Уже несколько дней торговле мешала жара. Даже арабы, дети пустыни, родившиеся под палящими лучами солнца, с большой осторожностью передвигались через обычно оживленный порт Генуи. Город изнемогал от жары, ветра не было, и над Лигурийским морем воздух дрожал, словно над миской с рыбным супом. Штиль приковал корабли к молам. Несчастные капитаны, загрузившие на корабли скоропортящиеся товары, вынуждены были наблюдать, как пропадает их груз. Из люков и бочек доносилась вонь разложения, висевшая над портовым кварталом, и не было порыва ветра, чтобы унести ее прочь.
Рабы Грифо целый день провели в пыли перед бараком, где вынуждены были демонстрировать себя арабским клиентам. Слой пыли окрасил их тела в серый цвет, а болезни и голод отняли силы даже у самых крепких. Вряд ли кто-то из покупателей дважды одарил взглядом товар Грифо. Тем не менее работорговец неустанно расхваливал преимущества своих рабов – громогласно и многословно.
Он предлагал только самых выносливых. Коренастого Адо, бывшего рыбака с побережья Арморики. Плаксивого Гримольда, ростовщика из Суассона, который хвастался тем, что когда-то лично помог деньгами самому императору.
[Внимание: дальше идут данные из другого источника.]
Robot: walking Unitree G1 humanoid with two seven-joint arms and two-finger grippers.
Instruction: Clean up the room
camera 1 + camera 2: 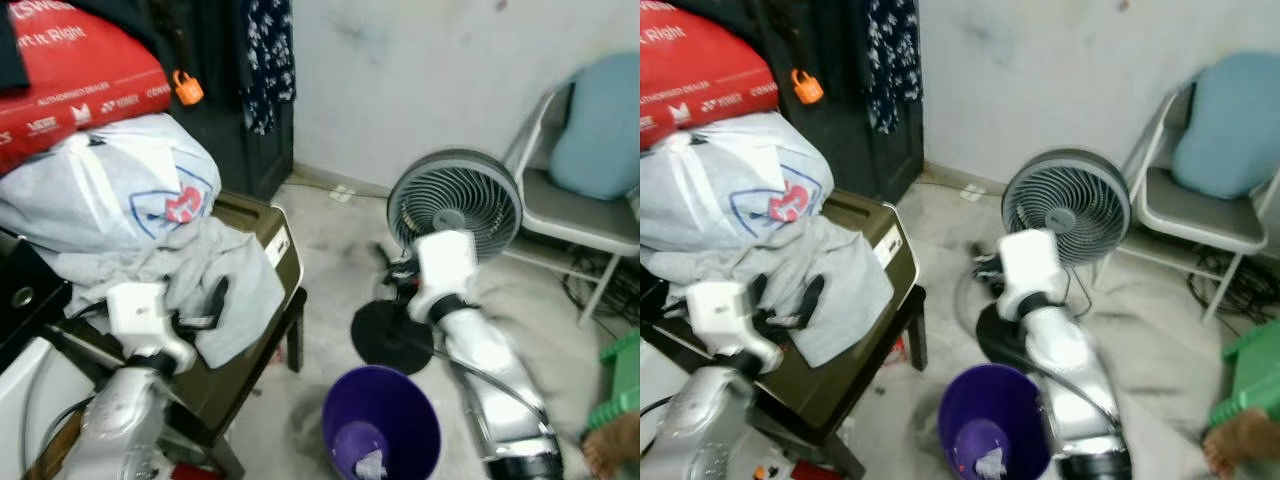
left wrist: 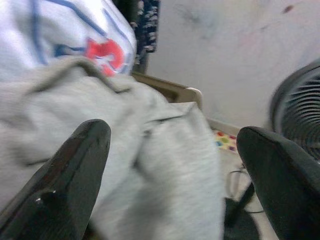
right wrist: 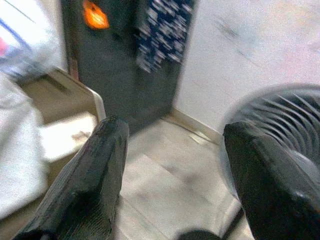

Веринберта, аквитанского мыловара с изъеденными мылом руками. Маленькую Бертраду, которая принадлежала епископу Зальцбурга, сбежала, но была поймана, ослеплена и продана. Розвиту, тюрингскую ведьму, внушавшую страх каждому здесь, в лагере. Среди рабов Грифо не было ни крепких мужчин, которые сгодились бы в телохранители халифу, ни красивых женщин для гарема.